- **WHAT THE EXERCISE ASKS**: Each line below should be written out exactly, with none skipped.

START SUPPLIED INFORMATION

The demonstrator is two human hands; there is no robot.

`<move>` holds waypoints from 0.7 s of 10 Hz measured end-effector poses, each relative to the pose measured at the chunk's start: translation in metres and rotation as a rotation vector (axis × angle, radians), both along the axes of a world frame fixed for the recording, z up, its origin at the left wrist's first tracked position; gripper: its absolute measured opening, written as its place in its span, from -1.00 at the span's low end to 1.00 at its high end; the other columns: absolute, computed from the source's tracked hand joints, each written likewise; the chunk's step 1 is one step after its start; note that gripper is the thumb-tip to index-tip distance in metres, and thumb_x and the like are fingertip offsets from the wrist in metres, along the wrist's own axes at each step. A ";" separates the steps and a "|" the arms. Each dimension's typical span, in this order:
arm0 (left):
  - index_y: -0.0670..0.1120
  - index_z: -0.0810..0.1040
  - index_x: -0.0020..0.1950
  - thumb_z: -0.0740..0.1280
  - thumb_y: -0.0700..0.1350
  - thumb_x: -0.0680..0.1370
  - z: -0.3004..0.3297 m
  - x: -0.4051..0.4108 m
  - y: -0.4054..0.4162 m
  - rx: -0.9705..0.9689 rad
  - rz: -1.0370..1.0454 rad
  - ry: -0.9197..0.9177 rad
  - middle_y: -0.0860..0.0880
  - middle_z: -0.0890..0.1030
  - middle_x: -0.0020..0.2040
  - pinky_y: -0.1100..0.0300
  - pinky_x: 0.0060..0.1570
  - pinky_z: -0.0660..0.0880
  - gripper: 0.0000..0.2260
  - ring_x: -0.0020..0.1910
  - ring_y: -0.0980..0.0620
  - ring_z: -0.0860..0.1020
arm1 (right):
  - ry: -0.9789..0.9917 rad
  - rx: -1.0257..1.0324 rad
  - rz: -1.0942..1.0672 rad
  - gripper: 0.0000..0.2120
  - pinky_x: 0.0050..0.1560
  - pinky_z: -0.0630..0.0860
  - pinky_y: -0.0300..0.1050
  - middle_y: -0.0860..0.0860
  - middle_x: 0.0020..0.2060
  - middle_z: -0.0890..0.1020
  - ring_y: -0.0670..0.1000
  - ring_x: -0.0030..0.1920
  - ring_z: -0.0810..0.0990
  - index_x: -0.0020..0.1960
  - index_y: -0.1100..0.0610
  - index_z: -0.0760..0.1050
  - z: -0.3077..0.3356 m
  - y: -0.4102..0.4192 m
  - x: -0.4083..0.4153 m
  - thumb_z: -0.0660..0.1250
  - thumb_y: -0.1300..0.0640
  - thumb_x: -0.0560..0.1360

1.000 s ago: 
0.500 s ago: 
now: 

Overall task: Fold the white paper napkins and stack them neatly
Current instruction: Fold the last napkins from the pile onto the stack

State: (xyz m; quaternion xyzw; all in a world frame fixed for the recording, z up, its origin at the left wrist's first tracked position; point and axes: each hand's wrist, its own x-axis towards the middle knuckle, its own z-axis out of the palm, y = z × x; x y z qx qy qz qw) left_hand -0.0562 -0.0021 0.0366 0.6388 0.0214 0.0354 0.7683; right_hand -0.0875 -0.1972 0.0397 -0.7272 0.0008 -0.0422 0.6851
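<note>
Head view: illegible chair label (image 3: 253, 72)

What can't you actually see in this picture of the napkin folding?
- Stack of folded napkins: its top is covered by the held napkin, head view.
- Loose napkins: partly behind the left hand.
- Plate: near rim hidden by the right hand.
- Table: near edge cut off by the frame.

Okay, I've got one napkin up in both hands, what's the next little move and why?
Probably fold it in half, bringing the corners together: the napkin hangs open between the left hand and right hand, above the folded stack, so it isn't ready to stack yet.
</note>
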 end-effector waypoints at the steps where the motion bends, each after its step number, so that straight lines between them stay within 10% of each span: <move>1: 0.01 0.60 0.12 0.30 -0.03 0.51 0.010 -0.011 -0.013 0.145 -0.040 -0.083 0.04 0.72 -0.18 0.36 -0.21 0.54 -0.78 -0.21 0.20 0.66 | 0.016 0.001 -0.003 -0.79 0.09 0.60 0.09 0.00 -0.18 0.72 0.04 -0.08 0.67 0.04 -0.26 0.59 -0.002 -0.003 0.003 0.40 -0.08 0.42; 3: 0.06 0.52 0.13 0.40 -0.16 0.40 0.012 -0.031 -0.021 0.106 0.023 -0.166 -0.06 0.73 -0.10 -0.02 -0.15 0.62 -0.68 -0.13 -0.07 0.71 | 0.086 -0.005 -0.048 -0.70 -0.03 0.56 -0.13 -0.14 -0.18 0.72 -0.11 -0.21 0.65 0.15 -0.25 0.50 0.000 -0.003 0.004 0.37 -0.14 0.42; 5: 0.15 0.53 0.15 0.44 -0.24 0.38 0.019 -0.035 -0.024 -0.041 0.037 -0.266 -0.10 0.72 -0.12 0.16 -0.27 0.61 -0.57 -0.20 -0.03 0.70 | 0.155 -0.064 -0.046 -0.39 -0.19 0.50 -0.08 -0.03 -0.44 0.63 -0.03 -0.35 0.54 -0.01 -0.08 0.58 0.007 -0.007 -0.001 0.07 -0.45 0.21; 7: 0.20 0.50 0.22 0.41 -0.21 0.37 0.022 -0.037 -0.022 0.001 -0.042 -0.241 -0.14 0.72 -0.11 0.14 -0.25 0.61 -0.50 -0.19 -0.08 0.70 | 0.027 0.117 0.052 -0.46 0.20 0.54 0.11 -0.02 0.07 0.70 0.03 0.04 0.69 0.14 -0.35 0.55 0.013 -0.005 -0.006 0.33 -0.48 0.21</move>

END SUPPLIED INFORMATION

- **TASK SOLUTION**:
The demonstrator is two human hands; there is no robot.

`<move>` holds waypoints from 0.7 s of 10 Hz measured end-effector poses, each relative to the pose measured at the chunk's start: translation in metres and rotation as a rotation vector (axis × angle, radians), both along the axes of a world frame fixed for the recording, z up, its origin at the left wrist's first tracked position; gripper: its absolute measured opening, written as its place in its span, from -1.00 at the span's low end to 1.00 at its high end; the other columns: absolute, computed from the source's tracked hand joints, each written likewise; the chunk's step 1 is one step after its start; note that gripper is the thumb-tip to index-tip distance in metres, and thumb_x and the like are fingertip offsets from the wrist in metres, along the wrist's own axes at each step. A ";" separates the steps and a "|" the arms. Each dimension's typical span, in this order:
arm0 (left):
  - index_y: -0.0670..0.1120
  - index_z: -0.0810..0.1040
  - index_x: -0.0020..0.1950
  - thumb_z: -0.0740..0.1280
  - thumb_y: -0.0700..0.1350
  - thumb_x: -0.0680..0.1370
  - z: -0.3004..0.3297 m
  - x: -0.4051..0.4108 m
  - y: -0.4054..0.4162 m
  - rx: -0.9705..0.9689 rad
  - rz: -1.0370..1.0454 rad
  - ry: -0.9197..0.9177 rad
  - middle_y: -0.0860..0.0880
  - middle_z: -0.0890..0.1030
  - middle_x: -0.0020..0.2040
  - pinky_y: -0.1100..0.0300
  - pinky_x: 0.0060..0.1570
  - pinky_z: -0.0660..0.0880
  - gripper: 0.0000..0.2260
  - ring_x: -0.0020..0.1910
  - ring_y: -0.0980..0.0620
  - ring_z: -0.0860..0.1020
arm1 (right):
  - ry: -0.9789..0.9917 rad
  - rx: -1.0257..1.0324 rad
  - rz: -1.0942..1.0672 rad
  - gripper: 0.0000..0.2120
  - pinky_x: 0.0050..0.1560
  - pinky_z: -0.0630..0.0860
  - pinky_y: -0.0300..0.1050
  - middle_y: -0.0860..0.0860
  - middle_x: 0.0020..0.2060
  - middle_z: -0.0890..0.1020
  - ring_y: -0.0670..0.1000
  - ring_x: -0.0030..0.1920
  - ring_z: -0.0810..0.0990
  - index_x: -0.0020..0.1960
  - index_y: -0.1100..0.0610
  - index_z: -0.0760..0.1050
  - z: -0.3077..0.3356 m
  - y: -0.4102..0.4192 m
  - x: -0.4083..0.4153 m
  - thumb_z: -0.0660..0.1250
  - thumb_y: -0.1300..0.0640
  - thumb_x: -0.0560..0.1360

1.000 s ago: 
0.500 s ago: 
now: 

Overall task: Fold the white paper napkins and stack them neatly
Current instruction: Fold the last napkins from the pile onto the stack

State: (xyz m; quaternion xyzw; all in a world frame fixed for the recording, z up, its origin at the left wrist's first tracked position; point and axes: each hand's wrist, its own x-axis towards the middle knuckle, its own z-axis out of the palm, y = z × x; x y z qx qy qz qw) left_hand -0.0562 -0.0021 0.0366 0.6388 0.0214 0.0354 0.7683; right_hand -0.0875 -0.1972 0.0397 -0.7272 0.0008 -0.0422 0.6851
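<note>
Head view: illegible chair label (image 3: 253, 72)

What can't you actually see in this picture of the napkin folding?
- Stack of folded napkins: its top is covered by the held napkin, head view.
- Loose napkins: partly behind the left hand.
- Plate: near rim hidden by the right hand.
- Table: near edge cut off by the frame.

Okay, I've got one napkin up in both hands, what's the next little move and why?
Probably fold it in half, bringing the corners together: the napkin hangs open between the left hand and right hand, above the folded stack, so it isn't ready to stack yet.
</note>
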 end-effector waypoints at the steps where the motion bends, each after its step number, so that straight lines between them stay within 10% of each span: <move>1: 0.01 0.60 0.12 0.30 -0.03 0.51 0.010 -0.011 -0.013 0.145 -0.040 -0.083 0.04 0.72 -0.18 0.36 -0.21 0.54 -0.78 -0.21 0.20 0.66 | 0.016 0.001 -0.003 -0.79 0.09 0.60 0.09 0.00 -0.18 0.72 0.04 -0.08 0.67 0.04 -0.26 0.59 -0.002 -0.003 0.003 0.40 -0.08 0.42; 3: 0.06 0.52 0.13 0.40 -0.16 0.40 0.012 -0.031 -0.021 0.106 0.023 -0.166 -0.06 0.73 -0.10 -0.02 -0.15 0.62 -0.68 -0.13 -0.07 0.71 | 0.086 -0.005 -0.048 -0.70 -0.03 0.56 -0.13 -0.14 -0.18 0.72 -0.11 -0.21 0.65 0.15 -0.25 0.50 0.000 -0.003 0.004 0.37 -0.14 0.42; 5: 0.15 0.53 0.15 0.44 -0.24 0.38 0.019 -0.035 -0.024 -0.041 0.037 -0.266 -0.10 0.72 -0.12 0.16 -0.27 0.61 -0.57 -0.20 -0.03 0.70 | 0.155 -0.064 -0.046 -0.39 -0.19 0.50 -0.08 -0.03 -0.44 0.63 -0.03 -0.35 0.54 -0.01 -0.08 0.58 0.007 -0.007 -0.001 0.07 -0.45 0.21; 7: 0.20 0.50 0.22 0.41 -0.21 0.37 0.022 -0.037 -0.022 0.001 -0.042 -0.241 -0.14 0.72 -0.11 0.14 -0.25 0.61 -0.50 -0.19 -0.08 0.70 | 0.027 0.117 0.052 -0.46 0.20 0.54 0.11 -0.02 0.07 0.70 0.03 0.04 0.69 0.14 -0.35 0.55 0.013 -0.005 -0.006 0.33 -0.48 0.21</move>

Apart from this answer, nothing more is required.